PACI-capital-structure-1024x737.jpgPrecision Auto Care - Capital Structure, 2002 - 3Q 2011


As you can see, the company’s cash balance dropped substantially this last quarter. Why? A massive share repurchase. From this press release:
[PACI] announced it completed the repurchase of 6,449,757 shares of its common stock from Desarrollo Integrado, S.A. de C.V. (Desarrollo), one of the company’s largest shareholders.


The Company’s President and CEO, Robert Falconi, stated, “Desarrollo came to us with a unique opportunity at the right time. The Company had the financial resources to purchase these shares in a single cash transaction. The repurchased shares will be cancelled and retired.”


Lou Brown, Chairman of PACI, said, “While the Company has not established a formal share repurchase program, the Board of Directors was pleased Desarrollo offered the Company this opportunity to purchase a large block of shares in one, simple transaction.
6.45 million shares doesn’t sound like much, until you realize that it represented 22.2% of shares outstanding, in a single transaction, and at a large discount to book value (though, not tangible book value).

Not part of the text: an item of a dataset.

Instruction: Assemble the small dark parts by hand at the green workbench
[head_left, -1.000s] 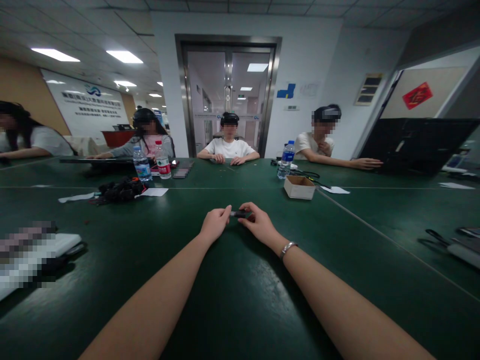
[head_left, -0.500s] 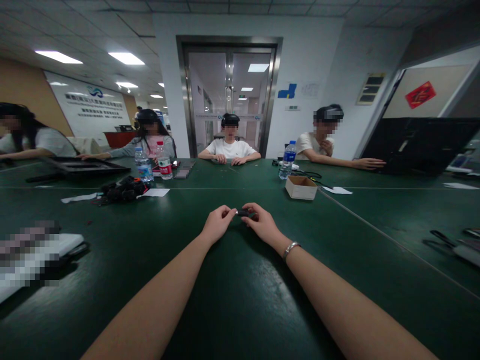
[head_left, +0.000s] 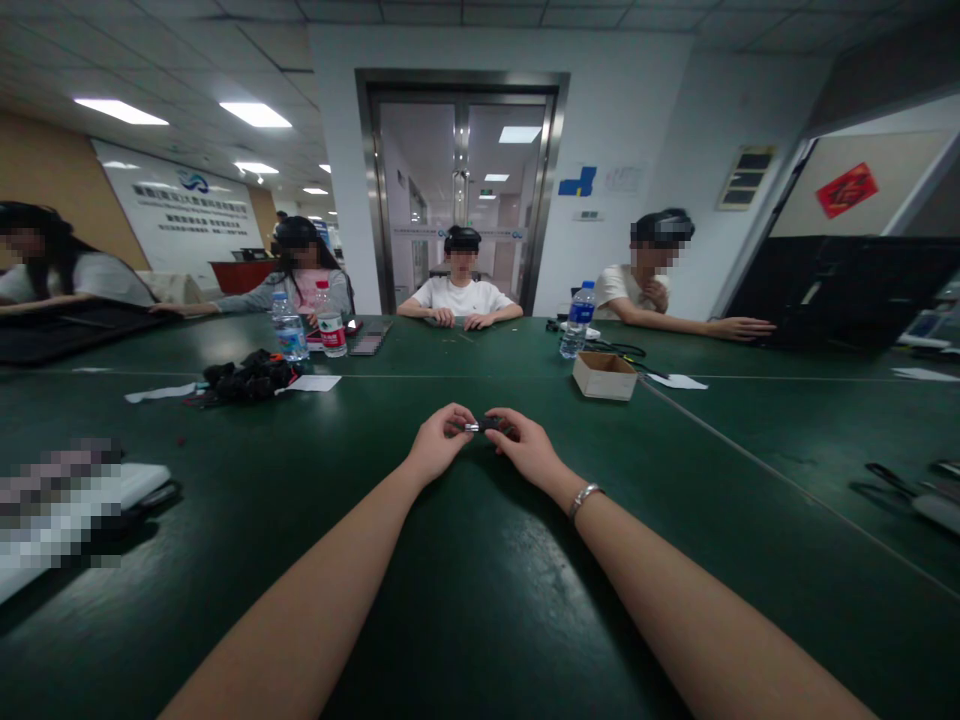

Here’s something interesting: Desarrollo owns these 6.45 million shares evidently without disclosing this to the company prior to the transaction. On an annual basis, the company would state all known beneficial shareholders, but Desarrollo was never mentioned (I am guessing because SC 13 filings aren’t completed once a company delists, and so the company was unaware of Desarrollo). This is pure speculation, but the purchase of Desarrollo’s shares could have been greenmail to make an activist go away. The purchase price ($0.40 per share) on Jan. 12, 2011, despite being far below book value, was actually a substantial premium to the company’s traded share price from as far back as January 2008! Why the premium purchase price? Your guess is as good as mine.


While on the topic of shares, it is worth noting that the chairman and president/CEO jointly own approximately 22.5% of the company, which should translate to an alignment of interests with other shareholders (however, this is mitigated by the fact that the value of these holdings is quite small).


In valuing the company, I made a number of assumptions relating to long-term margins and revenues. Given the size of the company, it is important to note that small events have disproportionately large effects on the company’s operations, which makes valuations that much less reliable in the short term. For long-term investors, there does appear to be a sizable margin of safety.


However, it is unclear whether the margin of safety is the market’s way of compensating for perceived riskiness of the fact that the company trades in the pink sheets. To that, I point to the company’s consistent filings and transparent disclosures (they go so far as to disclose different slip-and-fall lawsuits which are almost certainly inconsequential!).


To summarize, PACI operates in a stable industry unlikely to be disrupted by technological innovation. It has low capital demands (a characteristic of most franchise models) which translates to strong free cash flows that the company has used effectively in the past. The company has a conservative capital structure and significant opportunities for future growth throughout the United States and abroad.


What do you think of Precision Auto Care?